The war of 1864 between Austria and Prussia on the one side and Denmark on the other was short but important for European history. The two Germanic great powers combined to force a much weaker but intransigent Denmark to cede its two provinces of Schleswig and Holstein, which freed German territory from foreign rule, but the war also marked the end of the cooperation of Prussia and Austria and the start of a new and potentially lethal relationship between them. Indeed, just two years later the two powers were at war, and at the end of that conflict Prussia had excluded Austria from Germany and was on the road to achieving German unity under her banner.
The 1864 war, or to give it its popular name the Second Schleswig War, has long been studied, and it is with an eye to extending its literature in English that we present this translated extract from the memoirs of an Austrian officer, Wilhelm Ritter von Gründorf, who was at the headquarters of the Austrian force during the campaign.
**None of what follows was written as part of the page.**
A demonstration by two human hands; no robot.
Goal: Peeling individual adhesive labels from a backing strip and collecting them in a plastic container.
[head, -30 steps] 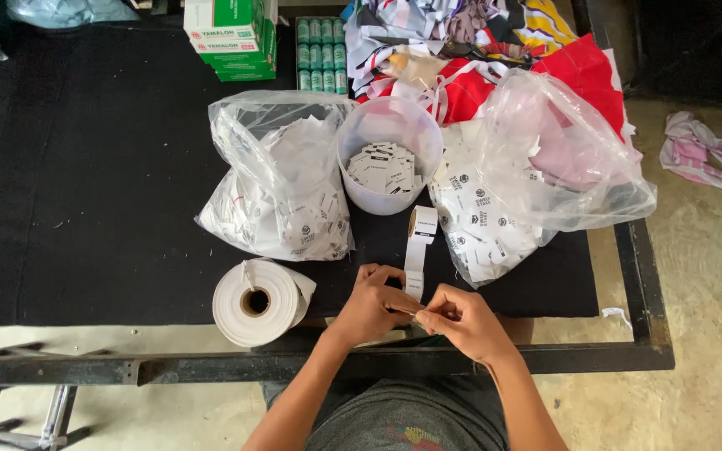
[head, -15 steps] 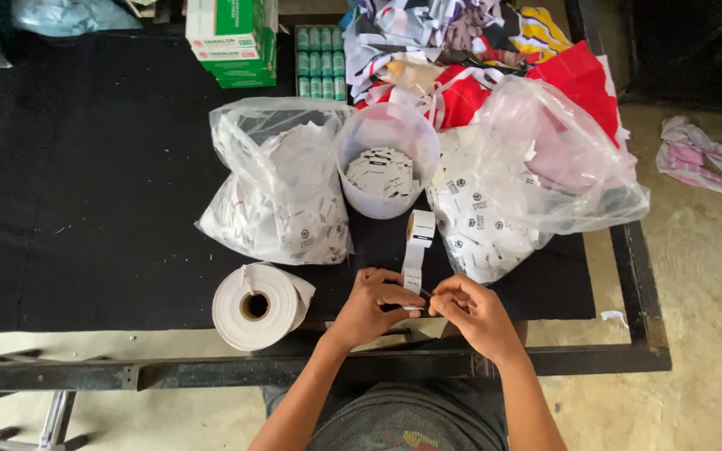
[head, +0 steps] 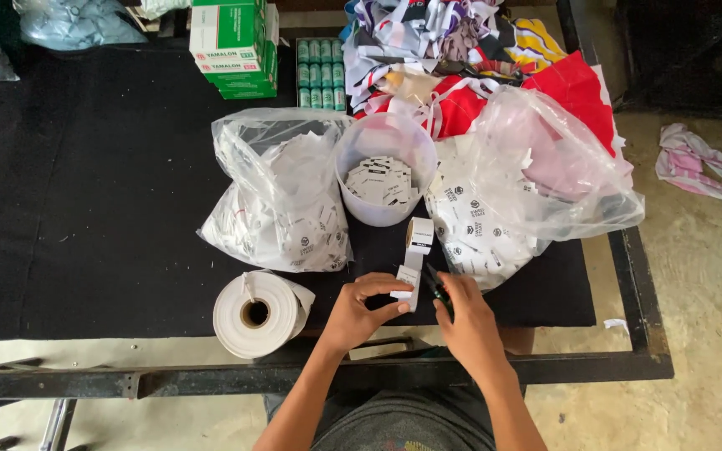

Joining as a volunteer artillery cadet, in 1859 Gründorf was advanced to captain and transferred to the general staff. His services during the war with France and Piedmont in the latter year were valued enough that he was given the Order of the Iron Crown.
In 1864 Gründorf was assigned to arrange the transportation of an Austrian corps to northern Germany, and when that task was completed he was attached to the headquarters of the corps. He served throughout the campaign, being present at two actions and generally distinguishing himself. His writing is lively, and provides all manner of detail rarely encountered. His text is accompanied by explanatory notes penned by the book's translator, Stuart Sutherland.